Navy Communications Station San Miguel, Philippines
October 1971 to January 1972
The position as Officer in Charge of the Radio Transmitting Facility, Capas was upgraded to LCDR. Therefore, LCDR Metcalf was sent to replace me and I was posted to the main base, Navy Communication Station, San Miguel. My main job was to develop a PMS system. No, not the PMS that jumps to mind when that term is used. Preventive Maintence System.
The Navy had a PMS system but it was impractable in that if it were performed strictly as published there would be no time to accomplish it if everyone worked 24/7 365! So, my job was to try to make sense out of it and make sure the most important preventive maintence was accomplished.
One of the realities of the Philippines was the limited resources for repair of things like my VW Hatchback which had a computer card which was the problem. I eventually used the Intellegence Unit to "reverse engineer" the computer card to locate the faulty part. Then I sent a letter to my Dad in Tallahassee, FL who got the part for me. I replaced the part and the VW was again among the living.
Our return to the states was aboard the SS President Cleveland
I believe our use of a cruise ship for transportation was if not the last allowed, one of the last alled in the Navy. It was a wonderful trip that took us to Hong Kong, Yokosuka and Sapporo, Japan (for the Winter Olympics) and Hawaii. Unlike my first transport aboard ship, the USS Barrett from Guam when I was an ET2, the trip aboard the SS President Cleveland as a LT our accomodations were sumptious. There were two room attendants. A maid who attended to the main room and a male who attended to the bathroom and, especially, the diapers for Greg who he called 'stinky'.
The trip was 28 days which included a bit of heavy weather. The experiences in Hong Kong and Sapporo were wonderful. We didn't go to the slopes to watch the Winter Olympics but we did get the boys out in the snow, the shopping centers and went to Sapporo to experience the Japanese country and people. Dining in a little restaurant where no English was spoken was an experience to treasure. As can be seen by the photo they insisted we take photos of the staff with our two blond headed boys indicates the wonderful impression they made. They were exceptional Ambassadores for our country.

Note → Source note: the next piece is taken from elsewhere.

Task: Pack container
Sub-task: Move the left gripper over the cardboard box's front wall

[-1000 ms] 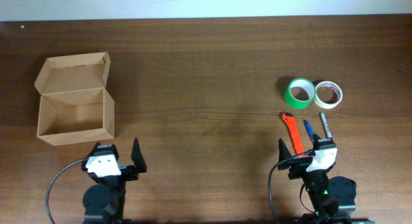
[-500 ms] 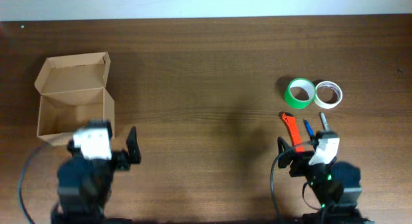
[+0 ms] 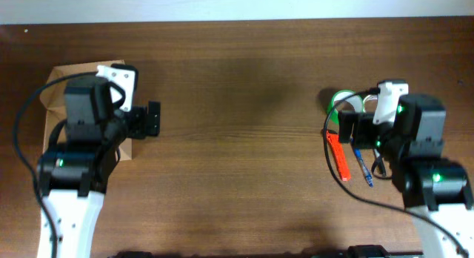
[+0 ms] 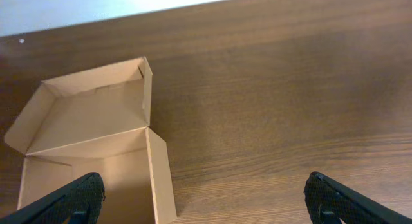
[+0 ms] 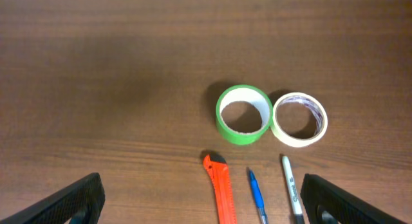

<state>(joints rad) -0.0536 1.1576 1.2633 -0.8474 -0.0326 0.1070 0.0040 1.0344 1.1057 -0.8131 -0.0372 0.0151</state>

The dining room aboard the President Cleveland. Our two boys were very quiet and well behaved. The other little boy was a real screamer. Fortunantly, they took their meals in their room most of the time.
Our table steward hated kids and looked like a pirate. However, before the trip was over there were two boys he loved, Eric and Greg!
As it often does aboard ship, romance happens. In this case,
it was between young Eric and a little English girl, Rebecca Hardy. Her dad
was a manager in one of Hong Kong's two power plants and they were on their
way home to England on vacation (Holiday in UK vernacular). Eric would make
sure to kiss Rebecca's mother, as any gentleman should do.
Years later while on deployment to Vietnam aboard the USS Long Beach CGN-9 we spent an extended R&R stay in Hong Kong. I took a week of leave and spent the week with the Hardies. What a wonderful experience that was!